Gestorbene Wahrheit
In der Ukraine herrscht noch immer Verwirrung um den angeblichen Mord am Journalisten Babtschenko. Auch westliche Verbündete fordern Aufklärung.
47 Journalisten und Blogger sollen auf der angeblichen Mordliste stehen. Nicht jeder kommt der Einladung des ukrainischen Inlandsgeheimdienstes nach, der über Sicherheitsmaßnahmen informieren will. Einen Tag galt Arkadij Babtschenko als Tod. Der russische Oppositionsjournalist, der im ukrainischen Exil lebt und als Teil einer Sonderoperation des Inlandsgeheimdienstes SBU einen Mord an sich vorspielte, schaffte es weltweit auf die Titelseiten vieler Zeitungen. Der ehemalige Soldat, der an beiden Kriegen in Tschetschenien teilgenommen hat und dann als Militärkorrespondent der Zeitung Moskowskij Komsomolez über viele Kriege berichtete, war in den vergangenen Jahren vor allem als Blogger unterwegs.
»Natürlich kann ich nachvollziehen, dass es zum Beruf gehört, nun ein Interview mit mir machen zu wollen.« Arkadij Babtschenko
Mit seiner scharfen Kritik an dem russischen Präsidenten Wladimir Putin und dem militärischen System Russlands schaffte er es auf mehr als 200 000 Follower auf Facebook.
Unter viele seiner Blogbeiträge stellt Babtschenko einen Spendenaufruf. Zwar schrieb er zuletzt immer noch Artikel für russische und ausländische Medien, hat aber mit seiner klaren Positionierung die Grenze des Journalismus weitgehend überschritten. Am Montagmorgen wandte sich Babtschenko an alle Medien, die mit ihm reden wollen. »Natürlich kann ich nachvollziehen, dass es zum Beruf gehört, nun ein Interview mit mir machen zu wollen«, schrieb Babtschenko auf Facebook. »Aber liebe Kollegen, ich bin unfassbar erschöpft. Ich muss mein Leben wieder von Null anfangen, ich bin jetzt nicht in der Lage, mich um ihre Fernsehquoten und Auflagen zu kümmern. Daher: Wer 50 000 USDollar zahlt, hat auch das exklusive Interview.« Zumindest einen Interessenten soll es laut dem Exilrussen, der vor einem Jahr wegen Sicherheitsbedenken und Angst vor einer möglichen Strafverfolgung in die Ukraine zog, bereits gegeben haben: Das Angebot der russischen Staatsfernsehen habe er jedoch abgelehnt.
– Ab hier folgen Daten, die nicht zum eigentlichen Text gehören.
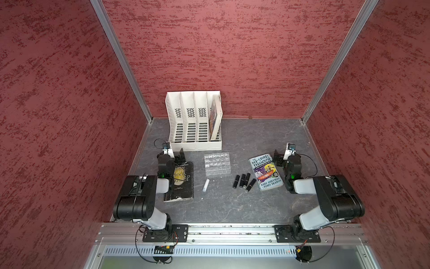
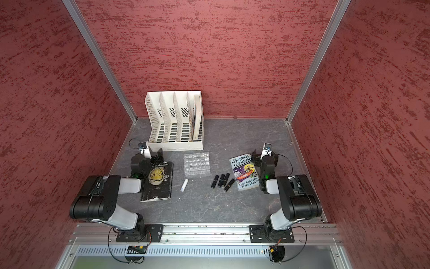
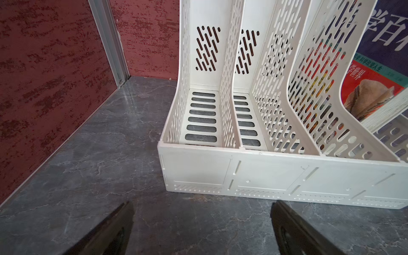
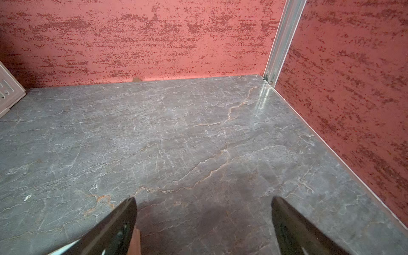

Während in der Ukrainische kontrovers über Babtschenkos Honorarwünsche diskutiert wird, nimmt der Fall auch ernsthafte Entwicklung. Ende vergangener Woche hat der Geheimdienst 47 Journalisten und Blogger zu sich eingeladen, um sie darüber zu informieren, dass sie auf der angeblichen Mordliste stehen, die zunächst 30 Menschen umfassen sollte und für die der Anschlag an Babtschenko als vermeintlicher »Probemord« fungieren sollte. »Bei dem Treffen ging es darum, wie wir für unsere Sicherheit sorgen können«, erzählte ein anderer Exilrusse, der bekannte Fernseh- und Radiomoderator Matwej Ganapolskij, der für den Po- roschenko-nahen Sender Prjamyj arbeitet. »Wir können über die Details des Treffens nicht sprechen, weil wir ein entsprechendes Dokument unterzeichnet haben. Aber grundsätzlich ging es in die Richtung, dass die Organisatoren des Babtschenko-Mordes sich wahrscheinlich rächen wollen und wir aufmerksam sein sollen.«
Nicht alle der auf der Liste stehenden Journalisten und Blogger folgten der Einladung des SBU. Nicht erschienen ist zum Beispiel Kateryna Sergazkowa, Chefredakteurin des Portals Saborona, – woraufhin sie letztlich eine Einladung zur formellen Befragung zum Fall Babtschenko bekam. Die komplette Liste hat schließlich am Dienstag die regierungskritische Webseite Strana.ua veröffentlicht. Sie wirkt nicht allzu seriös, beinhaltet neben auch ukrainischen Top-Journalisten auch Personen, die schon lange nicht mehr in der Ukraine leben.
Petro Poroschenkos außenpolitischer Berater Kostjantyn Jelissejew zeigte in einem Interview mit dem Tagesspiegel Hoffnung auf Verständnis der westlichen Partner der Ukraine im Fall Babtschenko. Um deren Vertrauen zu sichern, forderte Jelissejew von den Sicherheitsbehörden die Veröffentlichung aller Untersuchungsergebnisse. Bisher bleiben die Beweise für die Notwendigkeit der Mordvortäuschung wenig überzeugend.